> **PROBLEM TO WORK ON**:
Of the material below, only the lines from the line containing "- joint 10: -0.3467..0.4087" down to the line containing "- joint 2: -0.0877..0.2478" belong in the answer, written out exactly.

> **INPUT**:
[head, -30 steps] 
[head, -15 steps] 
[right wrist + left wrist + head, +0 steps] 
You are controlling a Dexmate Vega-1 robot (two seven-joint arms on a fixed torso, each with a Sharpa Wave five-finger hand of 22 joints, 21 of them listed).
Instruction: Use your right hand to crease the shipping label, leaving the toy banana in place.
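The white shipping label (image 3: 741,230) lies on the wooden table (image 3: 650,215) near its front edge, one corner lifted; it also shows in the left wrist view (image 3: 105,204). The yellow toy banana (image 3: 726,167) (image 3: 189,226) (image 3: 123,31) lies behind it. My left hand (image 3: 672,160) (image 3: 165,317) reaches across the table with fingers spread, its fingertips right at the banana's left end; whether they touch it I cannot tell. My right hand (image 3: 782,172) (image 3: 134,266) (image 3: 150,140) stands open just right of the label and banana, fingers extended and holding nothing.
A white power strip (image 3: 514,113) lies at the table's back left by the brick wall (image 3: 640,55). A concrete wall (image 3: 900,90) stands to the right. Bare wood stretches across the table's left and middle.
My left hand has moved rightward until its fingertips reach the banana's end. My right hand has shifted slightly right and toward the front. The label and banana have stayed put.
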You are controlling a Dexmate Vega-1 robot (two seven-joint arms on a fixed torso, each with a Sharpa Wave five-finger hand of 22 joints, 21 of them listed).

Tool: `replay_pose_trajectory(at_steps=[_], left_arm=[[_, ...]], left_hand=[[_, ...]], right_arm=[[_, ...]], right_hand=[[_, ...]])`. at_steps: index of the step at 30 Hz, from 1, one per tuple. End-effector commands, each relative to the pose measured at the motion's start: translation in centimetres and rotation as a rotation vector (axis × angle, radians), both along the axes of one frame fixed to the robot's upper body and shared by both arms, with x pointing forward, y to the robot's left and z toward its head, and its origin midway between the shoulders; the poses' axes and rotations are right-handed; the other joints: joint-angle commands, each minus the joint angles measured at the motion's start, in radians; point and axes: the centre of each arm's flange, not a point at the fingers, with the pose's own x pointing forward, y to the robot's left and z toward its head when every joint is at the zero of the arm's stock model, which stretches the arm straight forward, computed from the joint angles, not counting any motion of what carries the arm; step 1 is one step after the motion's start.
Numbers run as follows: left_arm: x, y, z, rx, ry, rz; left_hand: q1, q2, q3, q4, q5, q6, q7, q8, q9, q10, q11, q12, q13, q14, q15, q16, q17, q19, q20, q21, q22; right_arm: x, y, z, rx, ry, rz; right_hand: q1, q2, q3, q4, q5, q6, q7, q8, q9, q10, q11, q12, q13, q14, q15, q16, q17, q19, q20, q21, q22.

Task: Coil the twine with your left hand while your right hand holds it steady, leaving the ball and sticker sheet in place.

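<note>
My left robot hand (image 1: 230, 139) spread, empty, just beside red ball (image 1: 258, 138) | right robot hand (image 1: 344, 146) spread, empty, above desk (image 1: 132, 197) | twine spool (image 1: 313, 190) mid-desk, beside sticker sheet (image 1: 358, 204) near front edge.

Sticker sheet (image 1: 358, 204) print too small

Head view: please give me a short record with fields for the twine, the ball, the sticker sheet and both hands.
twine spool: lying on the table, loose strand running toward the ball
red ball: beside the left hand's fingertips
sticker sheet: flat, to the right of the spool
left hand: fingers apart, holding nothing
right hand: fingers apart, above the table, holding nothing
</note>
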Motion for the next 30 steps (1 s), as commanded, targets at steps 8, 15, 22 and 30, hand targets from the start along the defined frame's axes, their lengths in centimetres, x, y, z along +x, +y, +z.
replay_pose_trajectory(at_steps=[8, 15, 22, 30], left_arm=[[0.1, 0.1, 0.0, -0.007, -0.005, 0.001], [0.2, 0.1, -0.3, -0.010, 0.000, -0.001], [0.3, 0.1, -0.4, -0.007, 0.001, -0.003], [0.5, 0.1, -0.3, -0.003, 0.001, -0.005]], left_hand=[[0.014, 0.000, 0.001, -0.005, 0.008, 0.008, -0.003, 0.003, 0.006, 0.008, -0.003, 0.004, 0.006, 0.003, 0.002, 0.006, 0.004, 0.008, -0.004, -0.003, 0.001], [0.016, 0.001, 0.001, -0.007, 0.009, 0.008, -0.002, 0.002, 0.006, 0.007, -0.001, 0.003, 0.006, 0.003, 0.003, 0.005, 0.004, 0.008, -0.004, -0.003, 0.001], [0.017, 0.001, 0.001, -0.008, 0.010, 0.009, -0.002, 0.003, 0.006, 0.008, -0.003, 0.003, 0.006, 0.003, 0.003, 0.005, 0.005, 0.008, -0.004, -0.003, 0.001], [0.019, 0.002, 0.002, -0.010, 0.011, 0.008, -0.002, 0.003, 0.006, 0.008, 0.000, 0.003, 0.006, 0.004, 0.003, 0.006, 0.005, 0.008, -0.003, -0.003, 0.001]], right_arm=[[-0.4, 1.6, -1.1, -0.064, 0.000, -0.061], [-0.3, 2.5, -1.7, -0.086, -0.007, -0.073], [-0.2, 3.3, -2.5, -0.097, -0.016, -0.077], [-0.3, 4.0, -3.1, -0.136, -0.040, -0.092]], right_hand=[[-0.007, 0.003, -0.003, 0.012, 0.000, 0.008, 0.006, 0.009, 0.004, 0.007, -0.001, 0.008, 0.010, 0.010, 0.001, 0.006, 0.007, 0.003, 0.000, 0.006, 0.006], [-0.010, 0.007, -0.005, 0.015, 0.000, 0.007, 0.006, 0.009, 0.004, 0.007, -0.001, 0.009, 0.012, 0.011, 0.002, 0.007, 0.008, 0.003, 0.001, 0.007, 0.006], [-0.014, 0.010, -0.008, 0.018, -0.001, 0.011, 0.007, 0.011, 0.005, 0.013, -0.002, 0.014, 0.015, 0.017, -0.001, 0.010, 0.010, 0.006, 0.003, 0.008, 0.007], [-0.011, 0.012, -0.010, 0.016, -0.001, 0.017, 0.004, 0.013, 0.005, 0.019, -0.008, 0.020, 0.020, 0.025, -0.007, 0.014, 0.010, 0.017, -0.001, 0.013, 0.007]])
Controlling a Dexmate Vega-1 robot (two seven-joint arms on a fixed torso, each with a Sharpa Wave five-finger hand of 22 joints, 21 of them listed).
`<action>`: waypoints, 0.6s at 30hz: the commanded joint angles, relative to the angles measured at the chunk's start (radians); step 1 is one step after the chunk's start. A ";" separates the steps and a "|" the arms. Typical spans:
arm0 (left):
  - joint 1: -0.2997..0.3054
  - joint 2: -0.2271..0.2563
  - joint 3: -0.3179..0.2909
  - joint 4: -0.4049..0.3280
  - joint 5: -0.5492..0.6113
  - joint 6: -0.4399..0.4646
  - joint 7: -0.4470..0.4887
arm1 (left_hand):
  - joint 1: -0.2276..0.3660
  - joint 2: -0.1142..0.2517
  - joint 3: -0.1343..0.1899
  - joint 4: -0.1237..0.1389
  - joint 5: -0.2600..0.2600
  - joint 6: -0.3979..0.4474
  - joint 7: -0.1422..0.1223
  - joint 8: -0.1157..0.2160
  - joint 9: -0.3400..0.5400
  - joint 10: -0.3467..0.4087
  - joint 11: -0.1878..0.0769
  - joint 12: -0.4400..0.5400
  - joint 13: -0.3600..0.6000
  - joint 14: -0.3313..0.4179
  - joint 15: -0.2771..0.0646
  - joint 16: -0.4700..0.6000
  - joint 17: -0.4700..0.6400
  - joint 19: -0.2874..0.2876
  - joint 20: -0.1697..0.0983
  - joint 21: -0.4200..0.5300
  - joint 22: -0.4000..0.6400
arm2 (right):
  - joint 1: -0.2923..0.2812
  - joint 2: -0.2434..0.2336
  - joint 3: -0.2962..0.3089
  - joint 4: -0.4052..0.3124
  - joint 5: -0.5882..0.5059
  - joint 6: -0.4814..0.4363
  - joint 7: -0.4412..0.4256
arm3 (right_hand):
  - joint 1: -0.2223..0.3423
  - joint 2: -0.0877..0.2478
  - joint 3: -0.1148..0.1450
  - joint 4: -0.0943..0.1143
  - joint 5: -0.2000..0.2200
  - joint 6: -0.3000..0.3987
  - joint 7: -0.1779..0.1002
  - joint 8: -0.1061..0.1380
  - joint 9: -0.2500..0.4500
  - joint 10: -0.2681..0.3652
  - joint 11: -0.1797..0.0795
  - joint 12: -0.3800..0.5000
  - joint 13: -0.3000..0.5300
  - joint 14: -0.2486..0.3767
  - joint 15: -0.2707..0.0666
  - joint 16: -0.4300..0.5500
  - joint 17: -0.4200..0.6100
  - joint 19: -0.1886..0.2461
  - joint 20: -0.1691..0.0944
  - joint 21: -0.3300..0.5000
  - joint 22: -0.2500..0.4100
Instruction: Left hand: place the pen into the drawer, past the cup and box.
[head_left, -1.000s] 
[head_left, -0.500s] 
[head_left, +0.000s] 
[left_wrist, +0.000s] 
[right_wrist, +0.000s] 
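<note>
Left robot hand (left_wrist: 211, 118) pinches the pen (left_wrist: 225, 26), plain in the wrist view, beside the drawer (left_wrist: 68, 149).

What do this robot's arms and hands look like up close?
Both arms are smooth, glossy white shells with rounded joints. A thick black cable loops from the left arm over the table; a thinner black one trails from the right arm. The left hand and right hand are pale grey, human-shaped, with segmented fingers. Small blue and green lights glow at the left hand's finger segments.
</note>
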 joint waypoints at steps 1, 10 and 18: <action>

> **TASK SOLUTION**:
  - joint 10: -0.3467..0.4087
  - joint 11: -0.1878..0.0769
  - joint 12: -0.4400..0.5400
  - joint 13: -0.3600..0.6000
  - joint 14: -0.3313..0.4179
  - joint 15: -0.2771..0.0646
  - joint 16: -0.4700..0.6000
  - joint 17: -0.4700..0.6400
  - joint 19: -0.2874..0.2876
  - joint 20: -0.1697..0.0983
  - joint 21: -0.4200..0.5300
  - joint 22: -0.4000..0.6400
arm2 (right):
  - joint 1: -0.2923..0.2812
  - joint 2: -0.2434..0.2336
  - joint 3: -0.2962..0.3089
  - joint 4: -0.4052..0.3124
  - joint 5: -0.5882..0.5059
  - joint 6: -0.4814..0.4363
  - joint 7: -0.4412..0.4256
arm3 (right_hand):
  - joint 1: -0.2223..0.3423
  - joint 2: -0.0877..0.2478

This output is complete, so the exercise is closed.